Pre-war Romania had a surprisingly rich taste for exotic machinery, but few cars matched the glamour, or the mystery, of the Mercedes-Benz 540K Special Roadster. Rarer than a Duesenberg and more theatrical than almost anything else on European roads, only six examples were built with the spare wheel enclosed within the bodywork. Remarkably, two of those six ended up in Romania.

One of them is familiar: the car delivered to King Michael I, a Special Roadster with distinctive one-off bodywork, a five-speed gearbox, a radio, and royal plates. Its post-war odyssey is relatively well-charted. After 1948 the car drifted eastward, surfaced for sale in Kiev in spring 1960, then spent lengthy spells in Astrakhan and Moscow before eventually finding its way back to the West. A convoluted journey, but a known one.

The other Romanian 540K Special Roadster, however, is the car that time forgot.

 

In October 1939, German photographer Willy Pragher captured a striking black Special Roadster on Bucharest’s Brătianu Boulevard — one of the clearest surviving images of a second 540K in Romania. The car wore licence plate 24-B, and unlike the King’s, it had the classic Sindelfingen Special Roadster lines as known from the factory catalogue.

Ownership remains uncertain.

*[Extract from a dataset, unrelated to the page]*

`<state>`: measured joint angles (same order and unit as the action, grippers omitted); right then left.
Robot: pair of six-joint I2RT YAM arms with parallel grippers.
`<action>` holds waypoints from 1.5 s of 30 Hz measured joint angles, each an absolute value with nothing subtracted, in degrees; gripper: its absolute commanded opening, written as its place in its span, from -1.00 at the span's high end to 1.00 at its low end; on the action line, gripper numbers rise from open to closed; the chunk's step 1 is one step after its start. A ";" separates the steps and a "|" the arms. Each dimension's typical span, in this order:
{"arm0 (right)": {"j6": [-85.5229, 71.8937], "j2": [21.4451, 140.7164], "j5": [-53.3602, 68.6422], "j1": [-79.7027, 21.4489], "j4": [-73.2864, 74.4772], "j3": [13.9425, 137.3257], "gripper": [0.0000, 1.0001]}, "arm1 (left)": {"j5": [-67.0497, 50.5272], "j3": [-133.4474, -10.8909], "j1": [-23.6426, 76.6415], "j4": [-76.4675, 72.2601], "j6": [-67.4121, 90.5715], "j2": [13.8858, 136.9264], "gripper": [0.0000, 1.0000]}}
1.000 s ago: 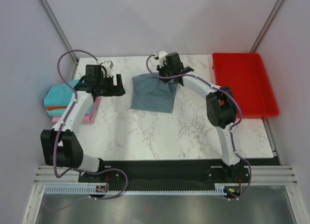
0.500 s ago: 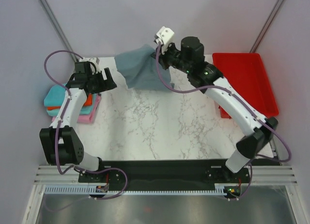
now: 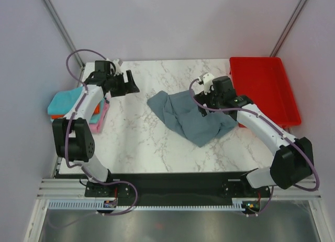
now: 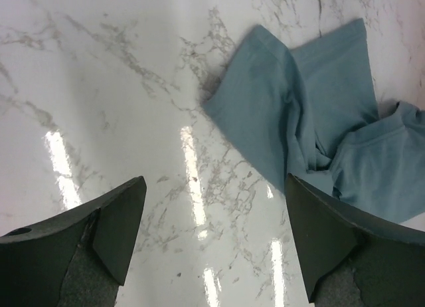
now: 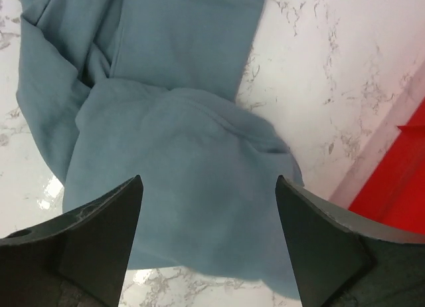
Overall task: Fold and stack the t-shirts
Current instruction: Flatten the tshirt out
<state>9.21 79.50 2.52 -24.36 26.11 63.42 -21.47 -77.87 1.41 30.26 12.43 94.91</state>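
While the slate grey-blue shirt (image 3: 191, 116) lies rumpled on the marble table (image 3: 141, 145), right of centre and doubled over itself in loose folds, we judge that the step in hand is laying it out flat, with folding not yet begun. Our right gripper (image 5: 207, 184) hangs directly above the bunched middle of the cloth with its jaws spread wide and nothing between them; the shirt rests on the table beneath, not in our grasp. Our left gripper (image 4: 214, 181) hovers over bare marble near the far left of the table, equally wide open and empty, with the nearest corner of the shirt ahead and off to one side in its wrist view. The folded teal shirt (image 3: 65, 101) sits on top of the orange shirt (image 3: 95, 110) and the pink shirt (image 3: 97, 128) in a pile at the left edge, just beside that arm. The red tray (image 3: 264, 90) stands at the right, close to the shirt's edge, though the right wrist view shows a strip of marble between them. Next, we think, both arms need to find separate corners or the hem, pinch one layer only, and draw the cloth apart and flat, keeping it off the tray.
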 measured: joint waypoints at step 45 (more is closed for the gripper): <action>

One plausible name is the philosopher and newspaper owner Nae Ionescu, known to have “a sporting, black, two-seater Mercedes with a red leather interior.” That description matches the Pragher car almost too neatly, though a definitive link has yet to surface.

Whatever its owner, the Bucharest Special Roadster was an extraordinary sight in a city that still mixed horse carts with Hispano-Suizas. The 540K’s long hood, sweeping fenders, and supercharged eight-cylinder would have been a staggering presence amid the traffic of 1939.

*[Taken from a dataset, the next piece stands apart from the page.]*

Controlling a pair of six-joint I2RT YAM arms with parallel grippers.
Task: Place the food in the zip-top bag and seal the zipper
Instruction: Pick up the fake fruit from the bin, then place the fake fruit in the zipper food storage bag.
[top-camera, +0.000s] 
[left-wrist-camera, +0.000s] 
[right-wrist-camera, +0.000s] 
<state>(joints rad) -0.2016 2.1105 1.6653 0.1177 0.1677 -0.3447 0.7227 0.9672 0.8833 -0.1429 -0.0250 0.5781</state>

And then — silence. The fate of 24-B is unknown.

 

A peculiar thread in the story appears around 1962–63. Locals in Râșnov, a small Transylvanian town, remember a black Mercedes convertible with “a compressor” and a red leather interior. They believed it to be the ex-King’s car. This was impossible: King Michael’s 540K, with its unmistakable one-off body, was already deep in the USSR by that time. But could the Râșnov car have been 24-B?

The description fits. The timeline — nearly twenty-five years after the Bucharest photograph — is plausible for a high-value car that survived the war in private or concealed ownership. And provincial towns in the early 1960s often became unexpected sanctuaries for pre-war luxury machinery.

 

No photographs have surfaced, and the trail ends as abruptly as it begins. If the Râșnov sighting was indeed the missing Special Roadster, it may have been one of the last times 24-B was seen alive.

 

Of the six enclosed-spare-wheel Special Roadsters built, only three are known to survive today. That two of them were delivered new to Romania — a country with only a handful of wealthy buyers in the late 1930s — is one of those improbable stories that make pre-war motoring history endlessly fascinating.

 

One car, the King’s, followed a dramatic but traceable arc across the Iron Curtain. The other, 24-B, appears briefly in 1939, perhaps again in the early 1960s — and then fades completely from the record.

Until further evidence emerges, it remains one of the great mysteries of the Mercedes-Benz 540K lineage. But thanks to a single photograph taken on Brătianu Boulevard, we at least know that Romania once enjoyed not one, but two of the most spectacular roadsters ever built.

 
Words and photos by Sebastian Rafiroiu
 
Published:
Monday December 1st, 2025
Hans Veenenbos
06 December 2025, 17:25
I may have been wrong with my latest message - perhaps this is a Spezial Roadster.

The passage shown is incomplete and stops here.